Kharkov Polytechnic Institute
Kharkov Polytechnic Institute
(full name, V. I. Lenin Kharkov Polytechnic Institute), a major higher technical school in the USSR, founded in 1885 as the Kharkov Practical Technological Institute. From the outset the institute’s progressive students and instructors spoke out against tsarism and reaction, and in 1917 a Red Guard detachment was formed at the institute. Two of its alumni, L. B. Krasin and I. E. Iakir, became party and government leaders of the USSR. In 1923 the institute was named in honor of V. I. Lenin. The first workers’ school (rabfak) in the Ukraine was organized at the institute in August 1921. In 1929 the institute was renamed the Kharkov Polytechnic Institute.
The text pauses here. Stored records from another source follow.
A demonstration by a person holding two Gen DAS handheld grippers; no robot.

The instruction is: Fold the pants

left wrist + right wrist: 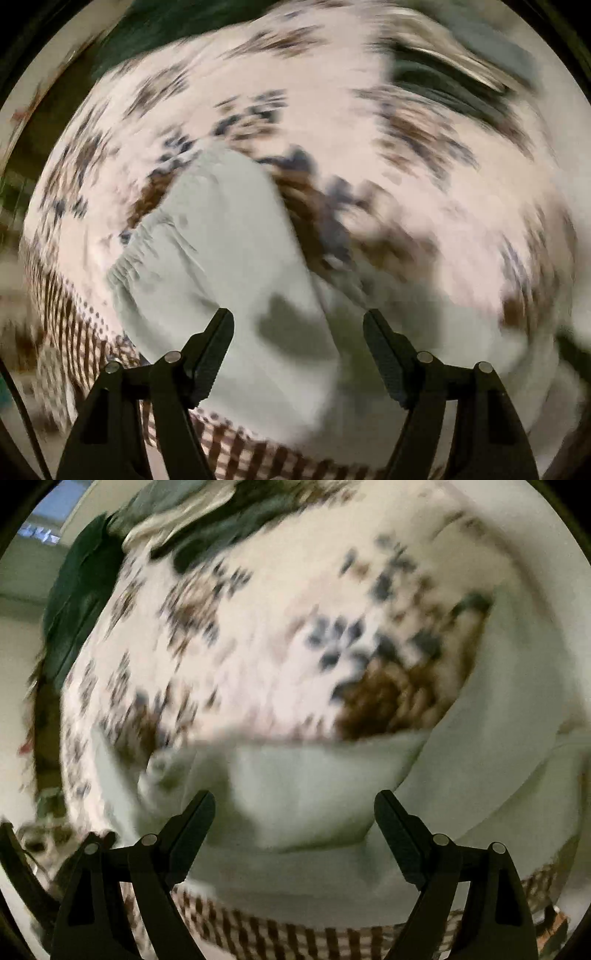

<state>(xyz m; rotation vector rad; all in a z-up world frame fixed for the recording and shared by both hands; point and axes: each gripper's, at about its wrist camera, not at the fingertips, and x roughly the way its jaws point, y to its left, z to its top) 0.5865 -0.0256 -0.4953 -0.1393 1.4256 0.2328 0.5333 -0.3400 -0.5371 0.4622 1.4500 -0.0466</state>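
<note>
Pale grey-green pants (229, 266) lie on a white bedspread with brown and blue flower print. Their gathered elastic waistband (133, 258) shows at the left in the left wrist view. My left gripper (298, 321) is open and empty, just above the pants. In the right wrist view the pants (306, 786) lie folded over, with another stretch of them running up the right side. My right gripper (294, 803) is open and empty above the folded part. Both views are blurred by motion.
The flowered bedspread (258, 635) has a brown checked border (295, 934) along its near edge. Dark green cloth (77, 602) and other dark clothes (443, 85) lie at the far side of the bed.
</note>
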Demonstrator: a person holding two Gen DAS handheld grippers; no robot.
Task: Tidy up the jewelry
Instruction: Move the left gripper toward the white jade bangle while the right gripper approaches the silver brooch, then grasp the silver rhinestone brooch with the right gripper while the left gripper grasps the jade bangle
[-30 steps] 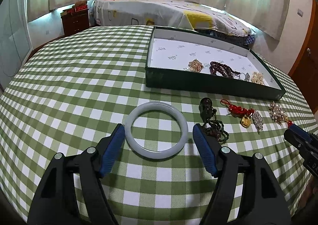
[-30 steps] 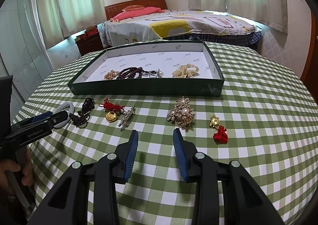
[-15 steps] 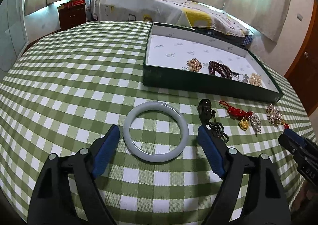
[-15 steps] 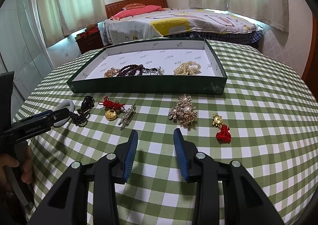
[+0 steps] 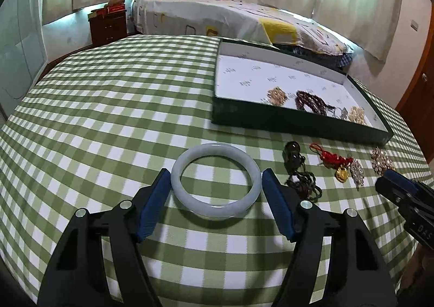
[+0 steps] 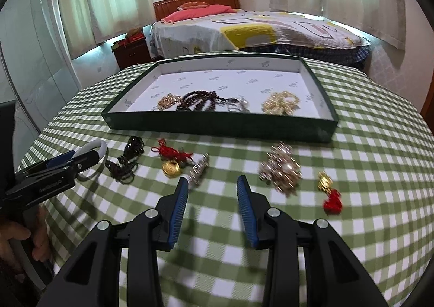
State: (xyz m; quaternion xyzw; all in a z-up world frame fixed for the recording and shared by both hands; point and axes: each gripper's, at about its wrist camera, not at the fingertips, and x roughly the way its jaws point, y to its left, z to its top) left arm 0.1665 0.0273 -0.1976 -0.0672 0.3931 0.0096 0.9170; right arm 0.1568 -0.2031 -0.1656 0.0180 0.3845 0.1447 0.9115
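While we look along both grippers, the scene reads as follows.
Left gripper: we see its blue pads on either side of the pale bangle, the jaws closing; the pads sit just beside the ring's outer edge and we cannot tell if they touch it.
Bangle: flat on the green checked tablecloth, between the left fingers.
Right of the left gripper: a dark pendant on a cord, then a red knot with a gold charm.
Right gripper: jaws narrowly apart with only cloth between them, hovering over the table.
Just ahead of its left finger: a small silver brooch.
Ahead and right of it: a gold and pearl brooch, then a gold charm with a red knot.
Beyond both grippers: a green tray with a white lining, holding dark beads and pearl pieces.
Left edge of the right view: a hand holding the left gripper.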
In 1930 the institute was reorganized into five independent institutes: mechanics and machine building, electrical engineering, aviation, chemical engineering, and civil engineering. In 1949 the institute was reestablished through the merger of Kharkov’s institutes of mechanics and machine building, electrical engineering, chemical engineering, and cement-industry engineering. The institute’s branch in Voroshilovgrad became an independent machine-building institute in 1961, and its branch in Kirovograd was transformed into an agricultural machine-building institute in 1968. Substantial contributions to Russian and world science have been made by scientists working at the institute, among them V. L. Kirpichev, N. N. Beketov, A. M. Liapunov, V. A. Steklov, G. F. Proskura, I. M. Babakov, P. P. Budnikov, V. M. Khrushchev, P. P. Karpukhin, E. I. Orlov, I. I. Strelkov, S. S. Urazovskii, L. D. Landau, and A. K. Val’ter.
The institute comprises (1977) departments of mechanics and metallurgy, machine building, power machine building, transport machine building, electrical machine building, physical engineering, engineering physics, electric power, automation and instrument-making, inorganic substance technology, organic substance technology, and chemical machine building. The institute has evening, correspondence, and preparatory divisions, a graduate school, a department for improving the qualifications of technicum instructors, and courses for the advanced training of engineers and technicians. It also has a general engineering department and branches in Kremenchug and Sumy. The institute includes 72 subdepartments, about 100 laboratories, a research division consisting of four special-problems and 18 sectorial laboratories, training and experimental workshops, a computer center, and a research library with more than a million volumes. The institute conducts scientific work at some of Kharkov’s largest enterprises, notably the S. Ordzhonikidze Tractor Plant, the S. M. Kirov Turbine Plant, and the V. A. Malyshev Transport Machine Building Plant.
Scientific schools have been founded at the institute to study the properties and production technology of nitric acid, to work on theoretical problems of contemporary turbine building, to study the structure of thin films of semiconductor materials, to create new surfactants and detergents, and to investigate the dynamics and strength of machines. The institute publishes the periodical Vestnik (since 1952) and collections of scientific and technical articles.
In the 1976–77 academic year the institute had an enrollment of about 23,000 students and a faculty of more than 1,300 instructors, including 56 professors and doctors of sciences, 549 docents and candidates of sciences, and four academicians and corresponding members of the Academy of Sciences of the Ukrainian SSR. The institute confers doctoral and candidate’s degrees. During the years of Soviet power some 72,000 specialists (1977) have been trained by the institute. It was awarded the Order of Lenin in 1967.